# 02. Data Cleaning

This notebook contains the first stage of the data cleaning process for the project dataset. It focuses on identifying and handling inconsistencies, missing values, and formatting issues to prepare the data for further analysis.


## Library Imports

We import the necessary libraries for data analysis and preprocessing.

In [None]:
import pandas as pd
import csv
import os
import matplotlib.pyplot as plt
import seaborn as sns

## Dataset Loading
Load the dataset from a CSV file for analysis.

In [None]:
## Dataset Loading

# Define the relative path to the data file
data_path = '../data/raw/dataset.csv'

# Load the dataset
try:
    # Attempt to read with UTF-8 encoding first
    df = pd.read_csv(data_path, encoding='utf-8') 
except UnicodeDecodeError:
    try:
        # Fallback to Latin-1 encoding if UTF-8 fails
        df = pd.read_csv(data_path, encoding='latin1') 
    except Exception as e:
        print(f"Error loading CSV file: {e}")
        df = None  # Indicate failure by setting df to None

# Check if the dataset loaded correctly
if df is not None:
    print(f"Dataset loaded successfully. Shape: {df.shape}")
else:
    print("Error loading dataset. Please verify the file path and encoding.")

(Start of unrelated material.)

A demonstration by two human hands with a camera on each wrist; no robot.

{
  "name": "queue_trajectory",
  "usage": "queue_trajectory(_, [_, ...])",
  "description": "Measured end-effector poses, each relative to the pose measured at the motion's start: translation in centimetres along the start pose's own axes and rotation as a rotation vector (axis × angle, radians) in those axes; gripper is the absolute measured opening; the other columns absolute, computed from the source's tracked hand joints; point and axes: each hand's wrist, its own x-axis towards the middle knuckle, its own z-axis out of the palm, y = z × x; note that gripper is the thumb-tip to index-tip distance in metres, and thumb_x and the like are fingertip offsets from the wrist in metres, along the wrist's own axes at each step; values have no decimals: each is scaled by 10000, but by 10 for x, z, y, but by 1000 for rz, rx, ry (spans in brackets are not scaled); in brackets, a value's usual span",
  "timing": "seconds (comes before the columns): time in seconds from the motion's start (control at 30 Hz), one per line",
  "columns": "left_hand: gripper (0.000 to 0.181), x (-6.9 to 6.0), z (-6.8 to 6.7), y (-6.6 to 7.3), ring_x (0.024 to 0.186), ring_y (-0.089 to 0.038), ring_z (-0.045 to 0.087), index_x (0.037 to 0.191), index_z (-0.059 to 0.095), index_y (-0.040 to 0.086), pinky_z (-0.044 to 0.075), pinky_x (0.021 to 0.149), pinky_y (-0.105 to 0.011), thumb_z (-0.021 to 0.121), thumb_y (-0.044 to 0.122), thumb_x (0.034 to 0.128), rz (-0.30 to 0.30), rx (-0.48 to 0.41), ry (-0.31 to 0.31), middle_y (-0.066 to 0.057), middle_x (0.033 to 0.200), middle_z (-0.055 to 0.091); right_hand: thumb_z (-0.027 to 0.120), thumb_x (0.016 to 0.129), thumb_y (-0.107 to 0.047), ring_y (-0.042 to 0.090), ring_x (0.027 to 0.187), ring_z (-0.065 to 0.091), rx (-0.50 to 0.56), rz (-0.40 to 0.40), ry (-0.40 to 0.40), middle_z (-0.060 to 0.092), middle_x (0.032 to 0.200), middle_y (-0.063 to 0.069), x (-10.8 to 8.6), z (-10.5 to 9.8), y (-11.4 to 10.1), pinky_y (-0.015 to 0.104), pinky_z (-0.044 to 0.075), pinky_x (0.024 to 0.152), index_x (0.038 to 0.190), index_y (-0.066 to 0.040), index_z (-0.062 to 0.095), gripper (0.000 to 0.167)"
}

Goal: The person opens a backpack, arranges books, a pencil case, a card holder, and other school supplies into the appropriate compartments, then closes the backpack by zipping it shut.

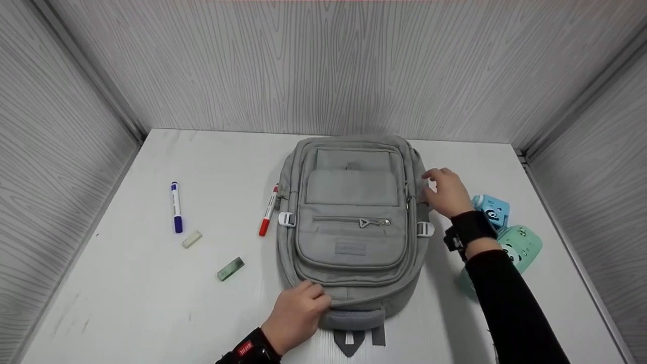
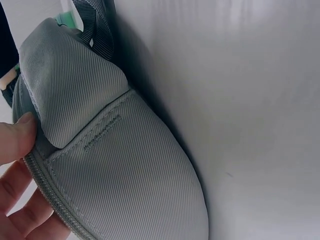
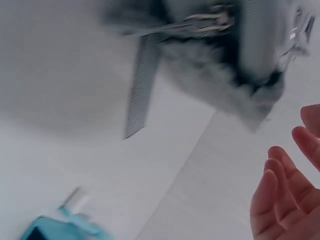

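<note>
A grey backpack (image 1: 354, 217) lies flat on the white table, its top handle towards me and its front pocket facing up. My left hand (image 1: 298, 313) grips the zipped edge near that handle. In the left wrist view the thumb (image 2: 22, 132) lies on one side of the zip seam and the fingers (image 2: 35, 215) on the other. Beside the bag's far right side is my right hand (image 1: 447, 192), with loosely bent fingers. The right wrist view shows these fingers (image 3: 287, 195) apart from the blurred bag (image 3: 210, 65), holding nothing.
Left of the bag lie a red marker (image 1: 269, 210), a blue marker (image 1: 176, 207), a pale small block (image 1: 192, 239) and a green block (image 1: 231, 269). Under and beside the right forearm are a blue panda-print item (image 1: 494, 210) and a green panda-print case (image 1: 525, 245). Grey walls enclose the table.
</note>
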Motion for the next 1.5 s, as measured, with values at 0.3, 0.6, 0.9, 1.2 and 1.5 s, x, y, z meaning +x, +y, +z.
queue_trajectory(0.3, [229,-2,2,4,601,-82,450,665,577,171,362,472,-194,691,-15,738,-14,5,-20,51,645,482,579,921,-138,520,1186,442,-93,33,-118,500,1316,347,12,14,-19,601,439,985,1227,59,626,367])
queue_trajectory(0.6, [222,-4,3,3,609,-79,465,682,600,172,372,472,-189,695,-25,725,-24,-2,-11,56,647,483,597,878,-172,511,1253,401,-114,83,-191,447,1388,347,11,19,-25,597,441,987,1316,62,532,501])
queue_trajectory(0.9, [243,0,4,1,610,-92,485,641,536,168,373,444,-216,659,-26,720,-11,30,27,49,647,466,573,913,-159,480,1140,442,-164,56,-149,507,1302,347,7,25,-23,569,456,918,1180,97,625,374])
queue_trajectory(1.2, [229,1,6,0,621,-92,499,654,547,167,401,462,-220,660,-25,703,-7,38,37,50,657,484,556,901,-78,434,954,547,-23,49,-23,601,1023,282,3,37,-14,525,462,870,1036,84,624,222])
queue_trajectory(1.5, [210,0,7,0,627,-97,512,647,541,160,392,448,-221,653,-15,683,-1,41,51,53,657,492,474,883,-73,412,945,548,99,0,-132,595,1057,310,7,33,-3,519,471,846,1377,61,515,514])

## Remove Unnecessary Columns

Drop columns that are not relevant for the analysis to simplify the dataset.

In [None]:
# Display initial shape and columns of the dataframe
print(f"Initial dataframe shape: {df.shape}")
print(f"Dataframe columns: {df.columns.tolist()}")


In [None]:
# Columns to drop (modify as needed)
columns_to_drop = ["col1", "col2", "col3", "col4"]

In [None]:
# Drop the specified columns from the dataframe
df = df.drop(columns=columns_to_drop)

In [None]:
# Display final dataframe shape and columns after dropping unnecessary columns
print(f"Final dataframe shape after dropping columns: {df.shape}")
print(f"Dataframe columns: {df.columns.tolist()}")
df.head()

## Encoding Error Correction and Category Unification

In this step, we identify and correct encoding errors and unify similar categories across columns to improve data quality and consistency.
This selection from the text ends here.